990-year lease extensions and marriage value abolished
LAFRA 2024 allows leaseholders in England and Wales to extend their lease to 990 years (up from 90 years for flats; 50 years for houses). Marriage value is abolished for all leases — the additional premium previously payable when an unexpired lease term fell below 80 years is no longer chargeable. The extension premium is now based only on ground rent capitalisation and reversion value. Any lease extension granted under LAFRA 2024 must be at peppercorn (zero) ground rent for the extension period.

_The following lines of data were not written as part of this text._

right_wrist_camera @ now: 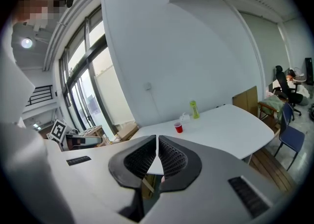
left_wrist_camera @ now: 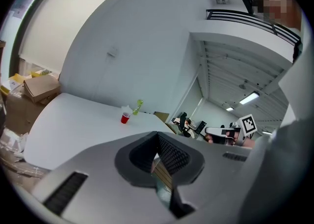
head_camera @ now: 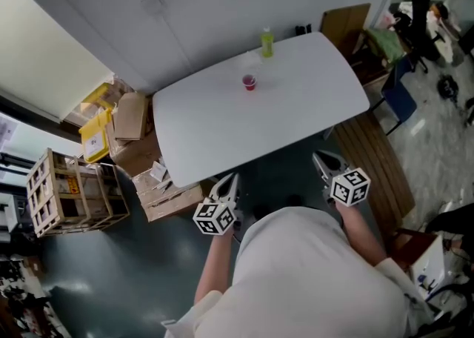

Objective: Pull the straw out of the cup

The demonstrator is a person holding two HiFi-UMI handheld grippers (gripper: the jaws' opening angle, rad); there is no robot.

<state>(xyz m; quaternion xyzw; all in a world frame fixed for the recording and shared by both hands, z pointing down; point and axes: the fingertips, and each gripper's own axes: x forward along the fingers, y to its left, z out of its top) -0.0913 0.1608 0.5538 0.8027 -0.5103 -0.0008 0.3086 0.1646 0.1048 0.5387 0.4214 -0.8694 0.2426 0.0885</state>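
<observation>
Both tongs clenched, nothing in them. Left tongs (left_wrist_camera: 157, 137) and right tongs (right_wrist_camera: 157, 140) have tips together and sit at the near edge of the white surface (head_camera: 215, 129), short of it. Red cup (head_camera: 249, 82) is upright toward the far edge, well apart from both tongs. Green bottle (head_camera: 266, 42) is near it, further back. The straw is too small to make out. Cardboard boxes (head_camera: 129, 118) are on the floor left of the surface.
</observation>
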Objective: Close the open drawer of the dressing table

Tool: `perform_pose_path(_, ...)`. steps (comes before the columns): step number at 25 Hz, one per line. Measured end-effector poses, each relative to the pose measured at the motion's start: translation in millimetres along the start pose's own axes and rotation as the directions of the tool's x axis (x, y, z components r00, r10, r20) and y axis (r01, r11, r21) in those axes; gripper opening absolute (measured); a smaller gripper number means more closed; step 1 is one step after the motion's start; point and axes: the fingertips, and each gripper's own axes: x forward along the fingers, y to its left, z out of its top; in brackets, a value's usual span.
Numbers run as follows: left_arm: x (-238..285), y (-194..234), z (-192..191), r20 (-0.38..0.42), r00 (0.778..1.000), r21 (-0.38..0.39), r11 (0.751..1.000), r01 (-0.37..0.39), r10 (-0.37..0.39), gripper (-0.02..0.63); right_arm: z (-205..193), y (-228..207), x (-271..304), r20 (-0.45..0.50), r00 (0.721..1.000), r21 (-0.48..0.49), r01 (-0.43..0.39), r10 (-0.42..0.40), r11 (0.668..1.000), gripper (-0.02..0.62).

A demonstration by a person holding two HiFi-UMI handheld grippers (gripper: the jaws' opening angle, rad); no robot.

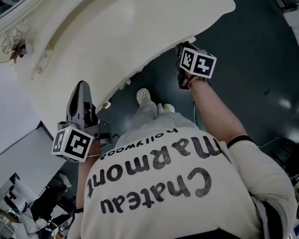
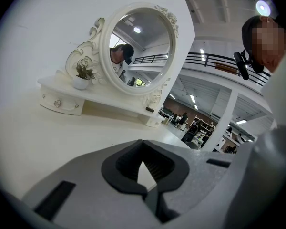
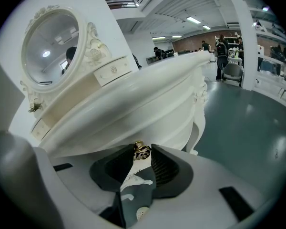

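The right gripper (image 3: 142,156) has its two jaws pinching one small gold knob (image 3: 142,150), a pad on either side of it. The knob sits on the curved white front of the drawer (image 3: 128,136), low under the rim of the dressing table (image 1: 139,24). I cannot tell how far out the drawer stands. The left gripper (image 2: 143,149) has its jaws pressed together at the tips with nothing between them, and it hangs over the bare tabletop, well apart from the right one. On the table stands one oval mirror (image 2: 138,46) with one small potted plant (image 2: 82,75) beside its frame. On the dark floor below are the person's two white shoes (image 1: 143,94).
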Motion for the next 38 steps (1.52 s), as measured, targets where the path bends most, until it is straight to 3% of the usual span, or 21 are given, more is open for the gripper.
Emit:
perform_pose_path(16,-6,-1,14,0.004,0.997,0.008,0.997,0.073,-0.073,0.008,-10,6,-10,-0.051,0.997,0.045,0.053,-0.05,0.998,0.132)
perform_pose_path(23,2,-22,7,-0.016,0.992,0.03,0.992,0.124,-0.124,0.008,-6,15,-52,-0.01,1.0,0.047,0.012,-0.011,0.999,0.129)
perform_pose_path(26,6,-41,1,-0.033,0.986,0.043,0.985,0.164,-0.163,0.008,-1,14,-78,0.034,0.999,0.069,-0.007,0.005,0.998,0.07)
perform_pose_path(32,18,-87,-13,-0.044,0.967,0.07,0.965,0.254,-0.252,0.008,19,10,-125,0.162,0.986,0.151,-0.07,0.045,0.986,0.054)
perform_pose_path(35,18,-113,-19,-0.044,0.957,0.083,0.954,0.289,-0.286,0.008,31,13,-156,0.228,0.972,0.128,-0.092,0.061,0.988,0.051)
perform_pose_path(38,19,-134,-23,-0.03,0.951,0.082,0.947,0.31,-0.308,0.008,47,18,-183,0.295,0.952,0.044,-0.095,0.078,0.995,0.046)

Service charge transparency and insurance commission disclosure
LAFRA 2024 introduces a mandatory prescribed format for service charge accounts with greater itemisation. Freeholders and managing agents who receive commissions from buildings insurance providers must disclose these to leaseholders and account for them — hidden commissions are no longer permissible. The First-tier Tribunal (Property Chamber) has expanded jurisdiction to determine service charge disputes, including challenges to compliance with the new mandatory accounts format and administration charges.
Administration charge caps and ban on new leasehold houses
LAFRA 2024 caps administration charges for subletting consent, assignment, alterations, and mortgage consent — replacing the previous reasonableness-only test with prescribed caps (set by secondary legislation). New residential houses in England and Wales cannot be sold as leasehold from the date the relevant provision comes into force — exceptions include shared ownership and community-led housing. The right to manage threshold is expanded to allow RTM in mixed-use buildings up to 75% commercial floor area.
Phased commencement and practical implications for landlords
Many LAFRA 2024 provisions require commencement orders or secondary legislation. Check current commencement status before relying on specific provisions. For BTL leaseholder landlords: short-lease extension becomes significantly cheaper (marriage value abolished); mortgageability of short-lease flats is easier to restore. For freeholder landlords: service charge accounts must be in new prescribed format; insurance commissions must be disclosed; administration charges must comply with caps; failure exposes to FTT challenges.